## Description of the task:
Write out the whole listing. Leave out nothing.

## Given data:
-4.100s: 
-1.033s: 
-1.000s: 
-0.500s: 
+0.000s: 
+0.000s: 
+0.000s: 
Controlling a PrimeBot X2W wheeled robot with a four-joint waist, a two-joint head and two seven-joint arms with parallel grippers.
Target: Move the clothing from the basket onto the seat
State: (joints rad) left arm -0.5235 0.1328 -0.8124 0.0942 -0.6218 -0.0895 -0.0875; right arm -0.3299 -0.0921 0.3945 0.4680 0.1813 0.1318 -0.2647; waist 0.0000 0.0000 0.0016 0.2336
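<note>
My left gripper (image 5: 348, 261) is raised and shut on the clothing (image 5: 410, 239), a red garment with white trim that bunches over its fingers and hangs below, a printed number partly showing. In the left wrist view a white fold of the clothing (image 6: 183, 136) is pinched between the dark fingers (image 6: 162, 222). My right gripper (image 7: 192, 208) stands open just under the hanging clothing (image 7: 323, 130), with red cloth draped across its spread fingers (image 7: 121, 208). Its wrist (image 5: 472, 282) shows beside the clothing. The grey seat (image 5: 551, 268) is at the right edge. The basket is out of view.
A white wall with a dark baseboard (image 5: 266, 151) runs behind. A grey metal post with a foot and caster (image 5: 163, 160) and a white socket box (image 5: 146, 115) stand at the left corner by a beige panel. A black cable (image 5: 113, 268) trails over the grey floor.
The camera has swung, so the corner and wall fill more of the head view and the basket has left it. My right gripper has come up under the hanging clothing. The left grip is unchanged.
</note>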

## Result of the exercise:
-4.100s: 
-1.033s: 
-1.000s: 
-0.500s: 
+0.000s: 
+0.000s: 
+0.000s: 
Controlling a PrimeBot X2W wheeled robot with a four-joint waist, a two-joint head and two seven-joint arms with parallel grippers.
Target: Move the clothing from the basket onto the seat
State: (joints rad) left arm -0.5235 0.1328 -0.8124 0.0942 -0.6218 -0.0895 -0.0875; right arm -0.3299 -0.0921 0.3945 0.4680 0.1813 0.1318 -0.2647; waist 0.0000 0.0000 0.0016 0.2336
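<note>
My left gripper (image 5: 348, 261) is raised and shut on the clothing (image 5: 410, 239), a red garment with white trim that bunches over its fingers and hangs below, a printed number partly showing. In the left wrist view a white fold of the clothing (image 6: 183, 136) is pinched between the dark fingers (image 6: 162, 222). My right gripper (image 7: 192, 208) stands open just under the hanging clothing (image 7: 323, 130), with red cloth draped across its spread fingers (image 7: 121, 208). Its wrist (image 5: 472, 282) shows beside the clothing. The grey seat (image 5: 551, 268) is at the right edge. The basket is out of view.
A white wall with a dark baseboard (image 5: 266, 151) runs behind. A grey metal post with a foot and caster (image 5: 163, 160) and a white socket box (image 5: 146, 115) stand at the left corner by a beige panel. A black cable (image 5: 113, 268) trails over the grey floor.
The camera has swung, so the corner and wall fill more of the head view and the basket has left it. My right gripper has come up under the hanging clothing. The left grip is unchanged.
</note>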

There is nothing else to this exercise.